Your goal:
Return the complete listing exactly as it reads, with each picture removed.

Provided data below:

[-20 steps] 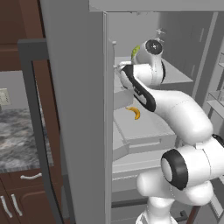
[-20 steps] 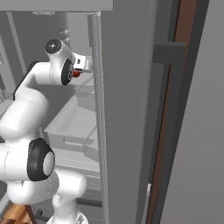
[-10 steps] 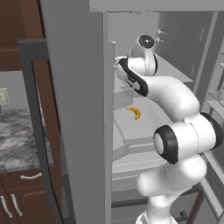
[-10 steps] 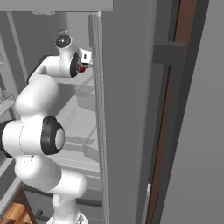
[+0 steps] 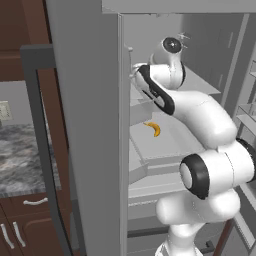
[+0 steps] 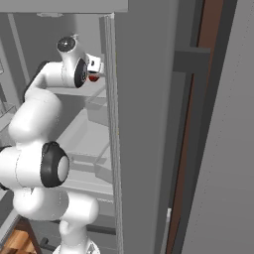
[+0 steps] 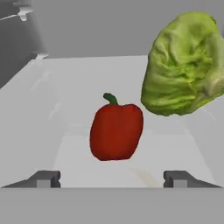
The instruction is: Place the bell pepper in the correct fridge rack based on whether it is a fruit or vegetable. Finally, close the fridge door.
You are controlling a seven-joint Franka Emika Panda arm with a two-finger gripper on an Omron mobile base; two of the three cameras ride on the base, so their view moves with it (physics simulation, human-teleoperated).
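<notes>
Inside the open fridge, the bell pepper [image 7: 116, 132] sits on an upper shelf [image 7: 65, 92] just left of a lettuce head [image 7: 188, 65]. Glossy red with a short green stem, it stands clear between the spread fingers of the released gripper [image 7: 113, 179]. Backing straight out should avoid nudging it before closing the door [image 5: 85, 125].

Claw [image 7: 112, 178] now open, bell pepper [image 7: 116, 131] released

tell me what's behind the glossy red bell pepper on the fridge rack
Behind the glossy red bell pepper, to its right, sits a pale green head of lettuce; beyond both is the fridge's grey back wall. The rack patch directly behind the pepper is covered.
</notes>
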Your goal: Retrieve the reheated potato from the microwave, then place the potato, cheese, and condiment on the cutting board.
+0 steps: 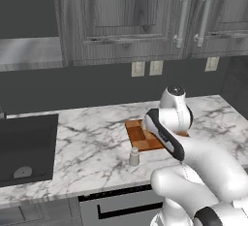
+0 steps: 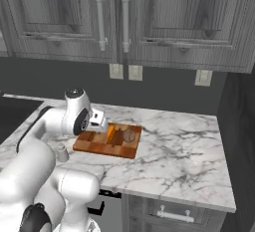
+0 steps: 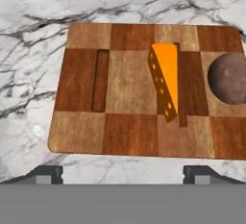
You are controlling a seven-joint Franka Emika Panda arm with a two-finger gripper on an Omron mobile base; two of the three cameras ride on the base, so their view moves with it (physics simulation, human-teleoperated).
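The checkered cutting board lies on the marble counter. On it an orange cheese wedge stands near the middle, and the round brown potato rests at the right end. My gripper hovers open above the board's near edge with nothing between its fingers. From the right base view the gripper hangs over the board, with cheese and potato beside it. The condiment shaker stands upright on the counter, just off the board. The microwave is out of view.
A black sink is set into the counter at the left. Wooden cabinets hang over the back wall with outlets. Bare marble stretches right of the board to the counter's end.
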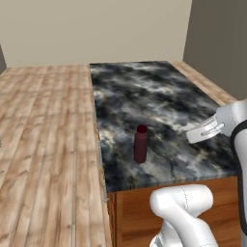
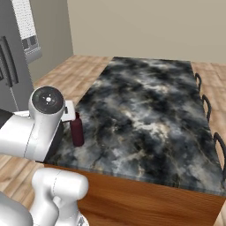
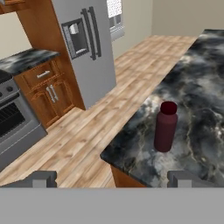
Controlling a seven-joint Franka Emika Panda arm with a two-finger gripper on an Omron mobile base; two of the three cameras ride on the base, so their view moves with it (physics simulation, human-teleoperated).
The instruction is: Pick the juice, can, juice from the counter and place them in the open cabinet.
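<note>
The maroon juice bottle [image 3: 166, 127] stands upright right of centre in the hand view, near the counter [image 3: 205, 87] edge. The gripper [image 3: 111, 178] hangs open, empty. A glancing approach could topple the bottle onto the floor.

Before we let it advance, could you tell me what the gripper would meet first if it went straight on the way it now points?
Probably the dark maroon bottle. In the hand view it stands upright near the counter's corner, ahead of the open gripper but nearer its right fingertip. Depth is unclear; a dead-centre line might slip past its left side and over the counter edge.
</note>
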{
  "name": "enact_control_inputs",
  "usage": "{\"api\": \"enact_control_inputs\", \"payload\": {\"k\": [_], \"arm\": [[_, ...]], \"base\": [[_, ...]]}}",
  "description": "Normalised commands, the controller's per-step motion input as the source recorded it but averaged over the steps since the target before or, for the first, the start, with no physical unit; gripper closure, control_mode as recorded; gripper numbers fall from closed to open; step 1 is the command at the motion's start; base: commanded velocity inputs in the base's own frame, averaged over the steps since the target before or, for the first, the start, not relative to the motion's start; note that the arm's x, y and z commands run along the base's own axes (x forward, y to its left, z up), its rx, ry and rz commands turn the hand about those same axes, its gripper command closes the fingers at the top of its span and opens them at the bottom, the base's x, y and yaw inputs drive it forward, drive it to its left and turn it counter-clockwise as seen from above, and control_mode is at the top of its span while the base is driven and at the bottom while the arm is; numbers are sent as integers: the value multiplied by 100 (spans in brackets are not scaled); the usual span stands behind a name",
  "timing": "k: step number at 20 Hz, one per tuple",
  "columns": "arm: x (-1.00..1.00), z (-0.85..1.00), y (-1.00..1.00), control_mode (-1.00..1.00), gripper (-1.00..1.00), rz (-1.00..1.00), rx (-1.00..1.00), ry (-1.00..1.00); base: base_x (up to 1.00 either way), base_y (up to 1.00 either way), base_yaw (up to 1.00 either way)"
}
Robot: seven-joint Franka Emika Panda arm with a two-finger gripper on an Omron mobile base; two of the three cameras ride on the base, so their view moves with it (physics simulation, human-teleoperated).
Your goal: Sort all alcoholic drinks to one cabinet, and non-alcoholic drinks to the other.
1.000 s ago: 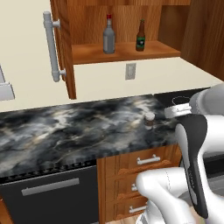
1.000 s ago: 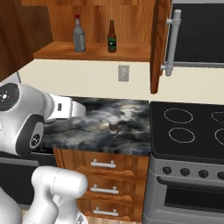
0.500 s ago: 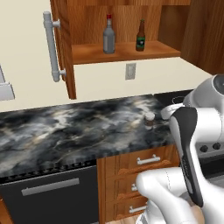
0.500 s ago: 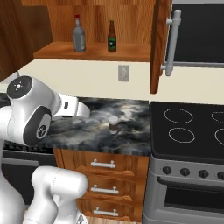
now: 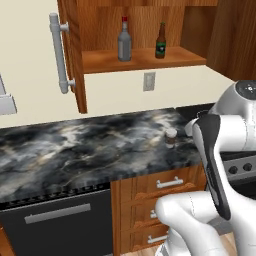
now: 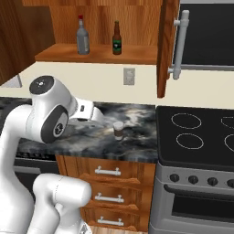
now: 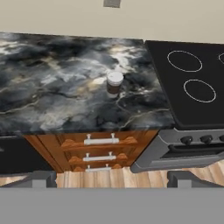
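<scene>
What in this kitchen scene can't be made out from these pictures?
- Green label on the beer bottle: too small to read, both base views.
- Cupboard interior above the shelf: cut off by the top edge.
- Cup contents: hidden by its lid.

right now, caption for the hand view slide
Short dark brown cup with pale lid alone on black marble counter beside black stovetop.

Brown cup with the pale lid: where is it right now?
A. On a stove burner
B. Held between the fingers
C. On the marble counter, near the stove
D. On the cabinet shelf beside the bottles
C. The cup stands upright on the dark marble counter, just left of the stove, while the grey bottle and the beer bottle stand on the cabinet shelf above.
</scene>
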Motion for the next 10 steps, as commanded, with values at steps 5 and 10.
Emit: {"api": "enact_control_inputs", "payload": {"k": [5,10], "arm": [[32,-38,-10,-100,-100,-2,0,0],[38,-36,0,-100,-100,0,0,-1]], "base": [[0,0,0],[0,0,0]]}}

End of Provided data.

Task solution:
[-20 steps] 
[-20 steps] 
[-10 steps] 
[-10 steps] 
[+0 steps] 
[+0 steps] 
[+0 steps] 
The instruction is: Place the bell pepper in the correct fridge rack based on whether it is a fruit or vegetable. Finally, close the fridge door.
You are controlling a seven-joint Franka Emika Panda arm with a two-finger gripper on an Omron mobile base; two of the three cameras ride on the base, so their view moves with it (physics simulation, human-teleoperated).
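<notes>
Inside the open fridge, the bell pepper [image 7: 116, 132] sits on an upper shelf [image 7: 65, 92] just left of a lettuce head [image 7: 188, 65]. Glossy red with a short green stem, it stands clear between the spread fingers of the released gripper [image 7: 113, 179]. Backing straight out should avoid nudging it before closing the door [image 5: 85, 125].

Claw [image 7: 112, 178] now open, bell pepper [image 7: 116, 131] released

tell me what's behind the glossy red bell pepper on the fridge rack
Behind the glossy red bell pepper, to its right, sits a pale green head of lettuce; beyond both is the fridge's grey back wall. The rack patch directly behind the pepper is covered.
</notes>
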Your goal: Retrieve the reheated potato from the microwave, then place the potato, cheese, and condiment on the cutting board.
+0 steps: 
+0 steps: 
+0 steps: 
You are controlling a seven-joint Franka Emika Panda arm with a two-finger gripper on an Omron mobile base; two of the three cameras ride on the base, so their view moves with it (physics simulation, human-teleoperated).
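The checkered cutting board lies on the marble counter. On it an orange cheese wedge stands near the middle, and the round brown potato rests at the right end. My gripper hovers open above the board's near edge with nothing between its fingers. From the right base view the gripper hangs over the board, with cheese and potato beside it. The condiment shaker stands upright on the counter, just off the board. The microwave is out of view.
A black sink is set into the counter at the left. Wooden cabinets hang over the back wall with outlets. Bare marble stretches right of the board to the counter's end.
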Controlling a seven-joint Franka Emika Panda arm with a two-finger gripper on an Omron mobile base; two of the three cameras ride on the base, so their view moves with it (physics simulation, human-teleoperated).
The instruction is: Pick the juice, can, juice from the counter and place them in the open cabinet.
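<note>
The maroon juice bottle [image 3: 166, 127] stands upright right of centre in the hand view, near the counter [image 3: 205, 87] edge. The gripper [image 3: 111, 178] hangs open, empty. A glancing approach could topple the bottle onto the floor.

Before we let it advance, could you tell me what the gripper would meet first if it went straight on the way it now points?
Probably the dark maroon bottle. In the hand view it stands upright near the counter's corner, ahead of the open gripper but nearer its right fingertip. Depth is unclear; a dead-centre line might slip past its left side and over the counter edge.
</note>
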{
  "name": "enact_control_inputs",
  "usage": "{\"api\": \"enact_control_inputs\", \"payload\": {\"k\": [_], \"arm\": [[_, ...]], \"base\": [[_, ...]]}}",
  "description": "Normalised commands, the controller's per-step motion input as the source recorded it but averaged over the steps since the target before or, for the first, the start, with no physical unit; gripper closure, control_mode as recorded; gripper numbers fall from closed to open; step 1 is the command at the motion's start; base: commanded velocity inputs in the base's own frame, averaged over the steps since the target before or, for the first, the start, not relative to the motion's start; note that the arm's x, y and z commands run along the base's own axes (x forward, y to its left, z up), its rx, ry and rz commands turn the hand about those same axes, its gripper command closes the fingers at the top of its span and opens them at the bottom, the base's x, y and yaw inputs drive it forward, drive it to its left and turn it counter-clockwise as seen from above, and control_mode is at the top of its span while the base is driven and at the bottom while the arm is; numbers are sent as integers: the value multiplied by 100 (spans in brackets are not scaled); the usual span stands behind a name",
  "timing": "k: step number at 20 Hz, one per tuple",
  "columns": "arm: x (-1.00..1.00), z (-0.85..1.00), y (-1.00..1.00), control_mode (-1.00..1.00), gripper (-1.00..1.00), rz (-1.00..1.00), rx (-1.00..1.00), ry (-1.00..1.00); base: base_x (up to 1.00 either way), base_y (up to 1.00 either way), base_yaw (up to 1.00 either way)"
}
Robot: seven-joint Franka Emika Panda arm with a two-finger gripper on an Omron mobile base; two of the three cameras ride on the base, so their view moves with it (physics simulation, human-teleoperated).
Your goal: Sort all alcoholic drinks to one cabinet, and non-alcoholic drinks to the other.
1.000 s ago: 
1.000 s ago: 
0.500 s ago: 
0.500 s ago: 
now: 
now: 
now: 
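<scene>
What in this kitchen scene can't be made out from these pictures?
- Green label on the beer bottle: too small to read, both base views.
- Cupboard interior above the shelf: cut off by the top edge.
- Cup contents: hidden by its lid.

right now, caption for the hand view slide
Short dark brown cup with pale lid alone on black marble counter beside black stovetop.

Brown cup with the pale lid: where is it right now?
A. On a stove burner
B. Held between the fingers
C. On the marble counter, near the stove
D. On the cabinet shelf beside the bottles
C. The cup stands upright on the dark marble counter, just left of the stove, while the grey bottle and the beer bottle stand on the cabinet shelf above.
</scene>
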Motion for the next 10 steps, as commanded, with values at steps 5 and 10.
Emit: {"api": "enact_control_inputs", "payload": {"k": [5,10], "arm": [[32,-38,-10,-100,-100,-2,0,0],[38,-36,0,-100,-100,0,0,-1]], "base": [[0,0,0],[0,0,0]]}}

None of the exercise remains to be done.